10298 Vespa Review

Theme: 18+/Icons
No: 10298
Release Year: 2022
Cost: AU $169.99
Pieces: 1106

The latest addition to the Creator Expert large scale vehicles range is a second bike! Namely, the Vespa 125. It’s an iconic scooter that’s used across the world, and one of the most famous brands, although not many people would be able to say that it’s Piaggio that make them! The real deal has some sleek curves, but knowing the rest of this line, I’m sure LEGO knows what they’re doing. Decked out in the beautiful Light Royal Blue colouring (also known as bright light blue), the set embodies cruising through the back streets of Italy in the summer. The colour was also the only colour the Vespa 125 was available in, back in 1960, so another nice hark back to the past. There’s 10 stickers in the set, to give it the little details. The instructions are chock full of interesting facts, and there’s also a version of the text in Italian too. A nice touch. There’s a series of numbered bags across six build stages.

To give the set that iconic curved shape, the set includes a great amount of SNOT and clever techniques. It’s an extremely enjoyable build experience. Some of the cleverest design features were in the neck of the scooter, where the angled section joins the frame. Using hinged plates and building it up in stages was fascinating, and all in the one, quite rare colour.
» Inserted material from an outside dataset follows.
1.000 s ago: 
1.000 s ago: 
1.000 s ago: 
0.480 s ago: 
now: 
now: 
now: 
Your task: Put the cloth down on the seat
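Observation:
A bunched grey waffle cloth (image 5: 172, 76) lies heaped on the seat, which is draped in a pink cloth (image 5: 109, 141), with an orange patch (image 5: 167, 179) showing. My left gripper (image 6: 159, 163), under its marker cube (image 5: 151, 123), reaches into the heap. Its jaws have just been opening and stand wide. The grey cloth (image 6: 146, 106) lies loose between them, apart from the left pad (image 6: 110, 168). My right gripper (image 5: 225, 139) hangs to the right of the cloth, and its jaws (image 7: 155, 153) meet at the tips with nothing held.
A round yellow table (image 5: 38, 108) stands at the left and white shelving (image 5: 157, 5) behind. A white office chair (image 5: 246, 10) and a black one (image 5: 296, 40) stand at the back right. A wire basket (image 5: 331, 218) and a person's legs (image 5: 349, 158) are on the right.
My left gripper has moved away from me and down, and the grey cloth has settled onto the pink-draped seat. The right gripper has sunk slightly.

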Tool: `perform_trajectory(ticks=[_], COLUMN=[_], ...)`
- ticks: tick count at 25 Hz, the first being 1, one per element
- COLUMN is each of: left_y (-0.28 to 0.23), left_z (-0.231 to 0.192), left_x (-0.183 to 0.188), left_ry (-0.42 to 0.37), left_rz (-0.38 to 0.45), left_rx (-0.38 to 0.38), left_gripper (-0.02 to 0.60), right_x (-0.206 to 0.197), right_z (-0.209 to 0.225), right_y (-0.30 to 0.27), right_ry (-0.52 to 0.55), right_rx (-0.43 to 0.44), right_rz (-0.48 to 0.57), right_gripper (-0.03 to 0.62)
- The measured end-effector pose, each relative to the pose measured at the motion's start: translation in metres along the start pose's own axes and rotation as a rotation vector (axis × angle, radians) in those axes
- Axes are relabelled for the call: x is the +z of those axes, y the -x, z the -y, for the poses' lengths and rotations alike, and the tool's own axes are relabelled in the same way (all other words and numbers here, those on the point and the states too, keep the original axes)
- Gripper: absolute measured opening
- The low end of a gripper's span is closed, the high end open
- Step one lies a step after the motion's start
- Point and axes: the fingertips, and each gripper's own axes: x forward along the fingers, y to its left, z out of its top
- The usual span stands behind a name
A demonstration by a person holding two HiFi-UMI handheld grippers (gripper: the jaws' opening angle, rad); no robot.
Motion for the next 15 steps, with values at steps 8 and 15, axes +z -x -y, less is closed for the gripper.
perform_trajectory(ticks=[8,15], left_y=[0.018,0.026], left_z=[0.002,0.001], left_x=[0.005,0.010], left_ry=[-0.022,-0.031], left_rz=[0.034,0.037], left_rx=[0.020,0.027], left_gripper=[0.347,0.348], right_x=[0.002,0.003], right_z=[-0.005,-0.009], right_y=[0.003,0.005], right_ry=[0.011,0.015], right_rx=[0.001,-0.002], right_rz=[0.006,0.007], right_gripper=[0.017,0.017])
That was a nice bonus! Not only are the colours great, but the various curved parts as well. I’ve seen more and more of the 3x3x1 curved rounded slopes in sets, and they are great for getting the subtleties just right.

The extra builds include a basket with flowers, and a helmet. The helmet is a bit odd but works as a vintage style one (those goggles are very awkward), and the flowers are just exquisite. It’s these subtle details that just make this set what it is. The pop of yellow really shines, and I really appreciate that it’s been clipped in. Some other great details include the grip in the footwell, made with the tracked plates, two colour white walled tyres – a great effect using a dual-moulded rim in grey and white,  the chromed shock absorbers in the front, and the little brake pedal as well.

The cowling over the engine can also be removed to show off the fantastic details in the engine, and the handlebars and front axle can be rotated 360 degrees. I’m not exactly sure it’s a good thing, as it can tend to fall back that way by itself. The seats do look odd when seen at the profile view – I think they should be more flat, but it’s a minor thing. The kickstand is also great, with the rubber feet on the bottom to stop slipping. You do see a few exposed plate bottoms under the neck of the scooter, which is a real shame. I feel they could have mostly been hidden.

This is a set that’s been really well thought out. The design is nearly flawless, the colour is spot on and the techniques are interesting and keep you engaged. There was honestly no part of this build that I thought was tedious or boring. It’s a beauty. There’s hardly any studs too. The only areas that have a few together are the centre mat in the footwell. That’s it. There’s one or two here or there, but it’s so minimal. It’s a theme that is well known for going next level, and this is another beautiful example of it. Well done LEGO on another fantastico set!

A special thank you to LEGO for sending me a copy to review. All thoughts on this set are my own and are not influenced in any way, shape or form. The provision of sets for review does not guarantee a favourable review.